* [DIRECTIONS]: Copy the listing exactly, leaving out every picture.

▶

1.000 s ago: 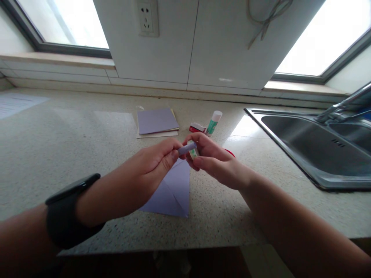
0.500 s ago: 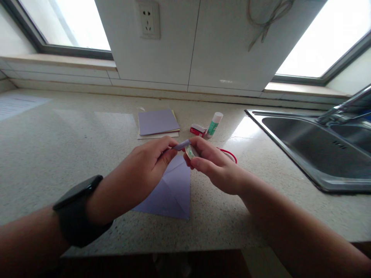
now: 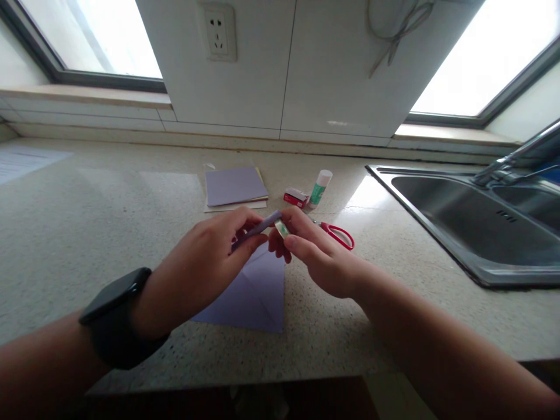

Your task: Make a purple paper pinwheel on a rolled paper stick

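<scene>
Centrally, above the worktop: left hand pinches a lilac strip; right hand pinches a glue stick, tip at the strip's end. Folded sheet lies flat beneath both hands, near the front edge. Scissors just right of the right hand; sink rim further right. Open room left of the hands. Behind: paper stack, red box, second glue stick. Tiled wall, socket, two windows.

two glue sticks, one pair of scissors, one small red box, one paper stack.
</scene>
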The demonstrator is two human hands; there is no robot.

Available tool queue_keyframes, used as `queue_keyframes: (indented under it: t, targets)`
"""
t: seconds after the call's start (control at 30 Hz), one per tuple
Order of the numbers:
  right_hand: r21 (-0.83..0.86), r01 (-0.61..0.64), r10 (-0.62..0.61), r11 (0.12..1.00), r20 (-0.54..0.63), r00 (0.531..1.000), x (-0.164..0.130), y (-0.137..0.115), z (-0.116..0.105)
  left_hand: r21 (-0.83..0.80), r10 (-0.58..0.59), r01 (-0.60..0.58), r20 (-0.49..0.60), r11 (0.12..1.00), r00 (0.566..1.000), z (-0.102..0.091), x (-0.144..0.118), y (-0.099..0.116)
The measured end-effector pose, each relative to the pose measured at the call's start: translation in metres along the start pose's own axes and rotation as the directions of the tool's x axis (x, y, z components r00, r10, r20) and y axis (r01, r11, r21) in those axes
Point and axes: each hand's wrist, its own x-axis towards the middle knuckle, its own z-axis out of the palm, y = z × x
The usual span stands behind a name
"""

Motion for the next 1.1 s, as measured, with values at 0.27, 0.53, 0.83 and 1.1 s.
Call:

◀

* [FINISHED TASK]:
1.000 s ago: 
0.500 s ago: 
now: 

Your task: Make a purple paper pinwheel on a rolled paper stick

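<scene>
Centrally, above the worktop: left hand pinches a lilac strip; right hand pinches a glue stick, tip at the strip's end. Folded sheet lies flat beneath both hands, near the front edge. Scissors just right of the right hand; sink rim further right. Open room left of the hands. Behind: paper stack, red box, second glue stick. Tiled wall, socket, two windows.

two glue sticks, one pair of scissors, one small red box, one paper stack.
</scene>
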The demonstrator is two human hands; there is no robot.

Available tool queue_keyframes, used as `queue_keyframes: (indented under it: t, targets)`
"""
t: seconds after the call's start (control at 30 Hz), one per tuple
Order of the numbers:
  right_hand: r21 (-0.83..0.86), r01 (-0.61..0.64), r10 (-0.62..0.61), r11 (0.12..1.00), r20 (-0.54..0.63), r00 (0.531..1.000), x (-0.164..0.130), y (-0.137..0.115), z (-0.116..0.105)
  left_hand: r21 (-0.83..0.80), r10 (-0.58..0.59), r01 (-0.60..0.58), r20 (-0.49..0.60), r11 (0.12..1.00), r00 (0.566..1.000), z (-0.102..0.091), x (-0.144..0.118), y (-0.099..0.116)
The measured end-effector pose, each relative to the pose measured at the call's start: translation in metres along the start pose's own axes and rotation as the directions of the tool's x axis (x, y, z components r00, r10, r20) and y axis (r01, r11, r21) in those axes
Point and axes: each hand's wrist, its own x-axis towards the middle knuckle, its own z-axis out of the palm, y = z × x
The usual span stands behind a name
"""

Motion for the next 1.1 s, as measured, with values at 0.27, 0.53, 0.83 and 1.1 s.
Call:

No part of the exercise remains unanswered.